Business | Israel’s conglomerates

Dankners in the dock

Prosecutors and lawmakers get to grips with unpopular “tycoons”

More bad news for Nochi Dankner
|TEL AVIV

THE situation of Nochi Dankner, one of Israel’s most prominent businessmen, went from bad to worse this week. In December he lost his grip on his heavily indebted business empire, IDB Holding Corporation, when a court approved a rescue plan supported by the group’s creditors that handed control to two rival entrepreneurs. On June 30th prosecutors indicted Mr Dankner for securities fraud, accusing him of manipulating the stockmarket to ensure the success of a sale of shares in the group in 2012. He denies wrongdoing.

In May Dan Dankner, a cousin of Nochi, got a three-year jail sentence for bribery and money laundering. That Mr Dankner is a former chairman of Bank Hapoalim, Israel’s biggest bank, and a director of his family’s salt-mining company. He was convicted for his part in a scheme in which Holyland Development Company, a property firm, paid bribes to politicians, including a former prime minister, Ehud Olmert, who was sentenced on the same day. Two Holyland executives, as well as other politicians and officials, also got jail terms.

These legal moves should help to assuage the anger of those Israelis who took to the streets in 2011, in mass middle-class protests against the business elite. Indeed, the judge in the Holyland case used similar language to the protesters, denouncing the defendants’ “covetousness”, “swinishness” and “betrayal of public trust”.

The courts may be doing their part, but the current prime minister, Binyamin Netanyahu, has yet to deliver fully on his promise to break the grip that a narrow group of “tycoons” have on the country’s domestic economy.
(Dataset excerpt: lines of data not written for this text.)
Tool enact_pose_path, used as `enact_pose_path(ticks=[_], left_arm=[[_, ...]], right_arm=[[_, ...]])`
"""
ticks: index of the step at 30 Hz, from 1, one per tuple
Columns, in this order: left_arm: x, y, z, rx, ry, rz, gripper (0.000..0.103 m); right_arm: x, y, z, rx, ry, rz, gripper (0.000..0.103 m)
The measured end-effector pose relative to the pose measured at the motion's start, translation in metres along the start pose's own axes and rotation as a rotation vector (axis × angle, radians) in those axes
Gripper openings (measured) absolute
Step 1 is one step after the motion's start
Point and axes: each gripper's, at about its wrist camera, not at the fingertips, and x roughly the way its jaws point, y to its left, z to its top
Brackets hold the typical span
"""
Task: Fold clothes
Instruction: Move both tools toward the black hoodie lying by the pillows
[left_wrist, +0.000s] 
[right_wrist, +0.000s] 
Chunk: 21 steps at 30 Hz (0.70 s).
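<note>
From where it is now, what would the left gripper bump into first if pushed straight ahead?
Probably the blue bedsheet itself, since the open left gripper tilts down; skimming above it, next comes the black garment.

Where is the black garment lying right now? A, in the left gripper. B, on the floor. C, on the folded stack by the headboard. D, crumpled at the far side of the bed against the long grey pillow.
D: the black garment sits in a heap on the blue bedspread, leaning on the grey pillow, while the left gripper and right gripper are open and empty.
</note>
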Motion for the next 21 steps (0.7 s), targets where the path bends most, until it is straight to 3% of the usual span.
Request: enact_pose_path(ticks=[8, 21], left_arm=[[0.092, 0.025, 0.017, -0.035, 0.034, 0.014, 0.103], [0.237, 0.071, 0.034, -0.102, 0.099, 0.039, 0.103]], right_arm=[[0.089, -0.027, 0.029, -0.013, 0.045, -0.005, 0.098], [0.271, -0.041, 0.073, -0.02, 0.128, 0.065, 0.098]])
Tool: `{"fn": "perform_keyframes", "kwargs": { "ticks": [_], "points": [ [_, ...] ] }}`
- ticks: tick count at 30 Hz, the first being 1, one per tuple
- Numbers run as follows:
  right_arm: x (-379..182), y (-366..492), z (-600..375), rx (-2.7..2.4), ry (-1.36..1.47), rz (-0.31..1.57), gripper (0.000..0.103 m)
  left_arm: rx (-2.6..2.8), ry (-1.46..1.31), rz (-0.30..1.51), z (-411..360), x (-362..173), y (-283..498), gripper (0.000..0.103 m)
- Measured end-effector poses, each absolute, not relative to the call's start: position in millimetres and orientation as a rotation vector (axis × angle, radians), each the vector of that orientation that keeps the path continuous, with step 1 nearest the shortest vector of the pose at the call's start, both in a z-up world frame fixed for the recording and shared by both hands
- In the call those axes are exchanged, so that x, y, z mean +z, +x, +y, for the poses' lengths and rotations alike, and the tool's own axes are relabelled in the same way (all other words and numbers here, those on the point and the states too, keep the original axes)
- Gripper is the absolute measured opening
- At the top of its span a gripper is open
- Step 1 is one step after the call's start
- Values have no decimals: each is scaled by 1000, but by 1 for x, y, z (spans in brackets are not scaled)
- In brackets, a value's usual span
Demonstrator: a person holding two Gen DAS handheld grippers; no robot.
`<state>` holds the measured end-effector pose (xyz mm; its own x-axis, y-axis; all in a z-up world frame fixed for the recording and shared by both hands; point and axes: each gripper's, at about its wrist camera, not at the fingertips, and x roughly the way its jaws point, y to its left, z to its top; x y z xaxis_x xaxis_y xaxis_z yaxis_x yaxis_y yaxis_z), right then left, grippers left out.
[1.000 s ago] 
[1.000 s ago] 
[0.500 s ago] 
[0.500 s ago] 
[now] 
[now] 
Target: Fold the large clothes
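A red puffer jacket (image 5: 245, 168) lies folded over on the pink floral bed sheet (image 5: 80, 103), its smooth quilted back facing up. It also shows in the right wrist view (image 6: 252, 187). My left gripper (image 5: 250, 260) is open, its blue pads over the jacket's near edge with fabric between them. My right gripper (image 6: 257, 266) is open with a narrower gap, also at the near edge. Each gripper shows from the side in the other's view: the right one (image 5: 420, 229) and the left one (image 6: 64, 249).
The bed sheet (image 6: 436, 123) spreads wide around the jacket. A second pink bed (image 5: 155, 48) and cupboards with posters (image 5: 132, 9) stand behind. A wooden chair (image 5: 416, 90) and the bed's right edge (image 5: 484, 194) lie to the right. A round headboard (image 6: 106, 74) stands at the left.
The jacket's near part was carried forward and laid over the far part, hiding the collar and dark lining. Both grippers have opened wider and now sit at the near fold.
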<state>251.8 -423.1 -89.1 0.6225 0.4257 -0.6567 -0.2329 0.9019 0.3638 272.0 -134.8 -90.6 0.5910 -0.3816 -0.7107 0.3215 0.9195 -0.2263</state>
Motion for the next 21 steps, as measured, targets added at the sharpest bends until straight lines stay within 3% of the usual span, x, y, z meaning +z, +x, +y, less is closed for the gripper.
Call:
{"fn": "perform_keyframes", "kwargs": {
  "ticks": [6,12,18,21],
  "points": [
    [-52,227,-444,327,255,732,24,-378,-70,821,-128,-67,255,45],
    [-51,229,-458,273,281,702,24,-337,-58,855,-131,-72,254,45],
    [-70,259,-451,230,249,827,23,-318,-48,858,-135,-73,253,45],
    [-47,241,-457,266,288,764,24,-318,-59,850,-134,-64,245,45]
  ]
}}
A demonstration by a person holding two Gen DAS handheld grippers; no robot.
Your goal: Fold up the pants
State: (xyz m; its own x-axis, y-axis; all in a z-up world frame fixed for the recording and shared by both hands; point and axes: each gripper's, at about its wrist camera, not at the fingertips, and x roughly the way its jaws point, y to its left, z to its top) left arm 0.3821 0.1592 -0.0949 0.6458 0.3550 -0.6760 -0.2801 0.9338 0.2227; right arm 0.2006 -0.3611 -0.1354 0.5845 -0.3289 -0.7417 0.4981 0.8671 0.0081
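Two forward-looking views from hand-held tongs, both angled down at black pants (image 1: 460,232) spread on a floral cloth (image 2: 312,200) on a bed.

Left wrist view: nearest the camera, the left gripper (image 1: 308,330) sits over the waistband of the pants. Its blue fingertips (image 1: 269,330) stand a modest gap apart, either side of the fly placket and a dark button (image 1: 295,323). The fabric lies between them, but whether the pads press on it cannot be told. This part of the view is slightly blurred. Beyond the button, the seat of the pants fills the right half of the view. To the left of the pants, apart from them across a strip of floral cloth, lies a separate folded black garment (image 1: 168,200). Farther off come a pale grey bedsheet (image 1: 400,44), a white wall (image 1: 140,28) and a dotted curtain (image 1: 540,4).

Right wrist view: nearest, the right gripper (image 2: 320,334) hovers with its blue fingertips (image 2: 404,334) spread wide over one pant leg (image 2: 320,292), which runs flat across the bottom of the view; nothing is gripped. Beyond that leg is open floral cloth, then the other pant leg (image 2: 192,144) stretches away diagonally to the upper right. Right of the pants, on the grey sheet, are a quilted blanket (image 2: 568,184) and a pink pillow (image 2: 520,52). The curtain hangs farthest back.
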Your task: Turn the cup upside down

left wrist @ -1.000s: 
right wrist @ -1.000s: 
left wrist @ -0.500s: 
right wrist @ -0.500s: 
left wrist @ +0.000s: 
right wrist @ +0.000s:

The cost of living—the focus of the protests in 2011—remains high. Social-media sites are full of kvetching about how much cheaper things are in America and Europe.

People blame the power of around 20 family-controlled conglomerates with fingers in many pies. IDB is into everything from mobile telecoms and supermarkets to property and insurance. Typically, the groups include a financial arm that provides credit to the rest. This especially worries Mr Netanyahu: “One percent of the businesses receive an inordinate amount of the loans,” he said in April, “That means that a lot of other businesses that could have been successful didn’t receive loans.”

To change all this, and give new competitors a chance, in December the Knesset passed a “concentration law”, which will force the conglomerates to separate their financial and non-financial arms. It will also stop the tycoons using “pyramid” shareholding structures, in which their holding companies own stakes in a cascade of intermediary firms, letting them keep control with a minority of the equity. But the law is being phased in over six years, and it will still leave 60% of the banking market, by assets, in the hands of two institutions, Hapoalim and Bank Leumi.

In the meantime, the government has seemingly gone in the opposite direction to its trustbusting rhetoric by recently awarding a single consortium the right to exploit two big gasfields in the Mediterranean—in effect, creating a powerful new energy monopoly. Ministers argue that only the prospect of rich pickings would encourage the group’s foreign investors to back the scheme, since they risk exclusion from projects in Arab countries for doing business with Israel.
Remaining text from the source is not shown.